The Book of Why by Judea Pearl and Dana Mackenzie: book notes

3 min read

not sure it provides its own definition of causality (though does use metaphors about information flowing, or Y “listening to” X), but does critique some previous attempts
human intelligence makes causal inferences, but statistics has often limited itself to statements about associations (“correlation is not causation”), with honourable exceptions
“data is dumb”: can’t answer causal questions alone, e.g. about interventions, counterfactuals; a causal model (from scientific knowledge) is needed too
artificial intelligence needs to address causal inference (the author started as a computer scientist)
but mathematical treatment of causal inference has been lacking
we now have causal diagrams and the do calculus, an algebra/notation with symbols representing causality
fundamentally causal inference is based on an “inference engine”: firstly use the causal model (typically a diagram), based on assumptions/knowledge, to decide if a causal question (expressed in do calculus) can be answered; if it can, derive an “estimand” which can be applied to data to give you an answer; if the model is correct and the data is sufficient, then the answer is correct; the inference engine can be automated
three levels of questions of increasing difficulty that causal inference can answer (the “Ladder of Causation”): observed association, the effect of an intervention, counterfactuals (“what if”)

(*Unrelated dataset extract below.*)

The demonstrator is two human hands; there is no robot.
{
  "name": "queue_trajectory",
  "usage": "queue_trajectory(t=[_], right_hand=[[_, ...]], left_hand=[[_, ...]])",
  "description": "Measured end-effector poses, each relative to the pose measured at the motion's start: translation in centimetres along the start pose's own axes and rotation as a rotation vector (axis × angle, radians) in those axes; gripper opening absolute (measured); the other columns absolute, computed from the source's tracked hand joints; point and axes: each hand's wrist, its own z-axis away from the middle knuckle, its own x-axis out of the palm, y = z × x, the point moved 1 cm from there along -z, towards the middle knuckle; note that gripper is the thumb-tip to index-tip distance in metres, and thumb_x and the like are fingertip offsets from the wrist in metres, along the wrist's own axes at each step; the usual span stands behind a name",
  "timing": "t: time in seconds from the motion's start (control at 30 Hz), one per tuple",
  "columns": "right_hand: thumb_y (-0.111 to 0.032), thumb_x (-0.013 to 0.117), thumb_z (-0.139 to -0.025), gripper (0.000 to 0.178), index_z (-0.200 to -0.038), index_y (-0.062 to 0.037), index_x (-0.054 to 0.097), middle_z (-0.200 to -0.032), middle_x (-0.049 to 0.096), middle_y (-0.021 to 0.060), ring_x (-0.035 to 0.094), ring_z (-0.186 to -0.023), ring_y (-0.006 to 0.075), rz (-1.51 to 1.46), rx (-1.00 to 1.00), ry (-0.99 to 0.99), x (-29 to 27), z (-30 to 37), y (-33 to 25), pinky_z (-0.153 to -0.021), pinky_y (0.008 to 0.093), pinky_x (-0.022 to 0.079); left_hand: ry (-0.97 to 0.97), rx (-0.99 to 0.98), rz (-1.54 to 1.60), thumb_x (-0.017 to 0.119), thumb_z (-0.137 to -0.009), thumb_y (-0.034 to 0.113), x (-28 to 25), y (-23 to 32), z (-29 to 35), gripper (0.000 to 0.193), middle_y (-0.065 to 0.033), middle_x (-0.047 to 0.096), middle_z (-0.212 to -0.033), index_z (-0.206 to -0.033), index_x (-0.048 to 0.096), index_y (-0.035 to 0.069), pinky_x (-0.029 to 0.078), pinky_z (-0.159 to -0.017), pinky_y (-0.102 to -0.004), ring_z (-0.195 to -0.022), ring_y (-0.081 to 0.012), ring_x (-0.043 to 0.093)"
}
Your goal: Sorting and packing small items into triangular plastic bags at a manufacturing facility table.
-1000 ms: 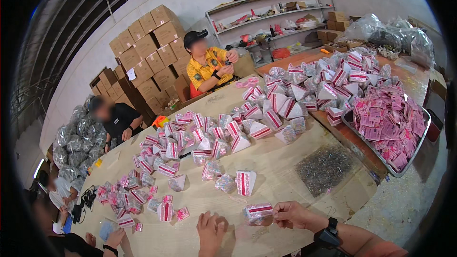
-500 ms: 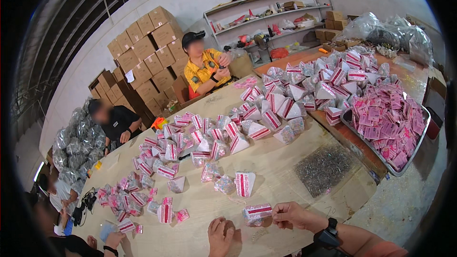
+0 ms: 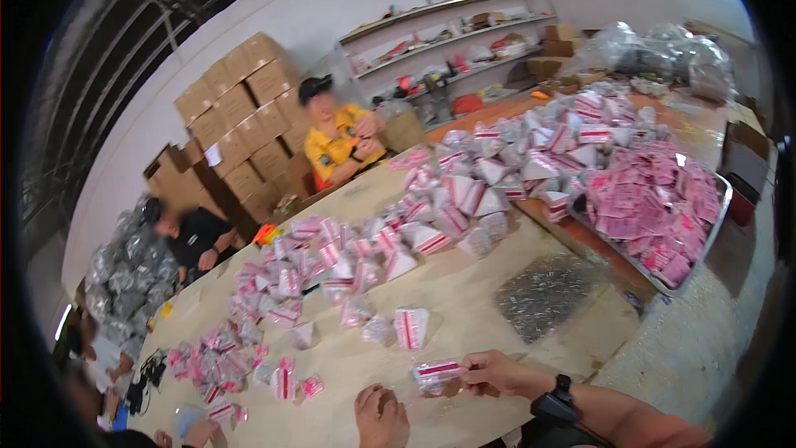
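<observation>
Low in the picture, a small clear plastic bag with a pink-and-white striped header card [image 3: 437, 373] lies on the wooden table [image 3: 464, 299]. My right hand [image 3: 489, 373] comes in from the right, its thumb and fingers closed on the bag's right edge. To the left of the bag, my left hand [image 3: 380, 415] rests on the tabletop, apart from it. Its fingers are loosely bent and hold nothing I can see. Just beyond the bag stands another striped-card bag [image 3: 410, 328], with a clear bag [image 3: 378, 329] beside it.
Several finished-looking bags [image 3: 348, 257] spread across the table. A metal tray [image 3: 723, 199] of pink cards stands at right, near a patch of small metal pins [image 3: 543, 294]. Co-workers sit at the far side [image 3: 336, 137] and left [image 3: 199, 236]; another person's hand [image 3: 199, 430] is at lower left.
The whole view has shifted slightly, and things appear a little farther left. My right hand stays at the bag's edge; my left hand stays on the table.
</observation>
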Motion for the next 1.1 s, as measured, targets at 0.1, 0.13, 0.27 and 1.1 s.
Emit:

shows how causal diagrams can explain phenomena like confounding and mediation and explain various apparent paradoxes
shows how the standard epidemiological definition of confounding is insufficient
the three junctions of causal diagrams: chains, forks and colliders; these are not necessarily visible from data
if $A\rightarrow B\rightarrow C$, controlling for B is bad and “prevents information from A getting to C”; same if you control for proxies of B
the same happens if you control for B when $A\leftarrow B\rightarrow C$, but this is good (controls for confounding; the path via B is a back-door path)
when $A\rightarrow B\leftarrow C$, B is a collider, and controlling for it (e.g. by restriction) then “information starts flowing” (a correlation is induced) even when A and C are independent; this explains a number of paradoxes (e.g. low birth weight, smoking and mortality)
in a more complex causal model (>3 nodes), deal with confounding by blocking any back-door path (any path from X to Y that begins with an arrow pointing into X)
sometimes we don’t have data on variables that would allow us to block the back-door path
can use front-door adjustment where there is a mediator and a confounder between X and Y: weighted combination of causal effect of X on mediator and causal effect of mediator on Y
then sets out some axioms for do calculus (to obtain estimands by a process of simplification)
then introduces instrumental variables (with John Snow example; “Water Company” is the instrumental variable), allowing you to use the front-door trick to deconfound the relationship without information on poverty, miasma, etc.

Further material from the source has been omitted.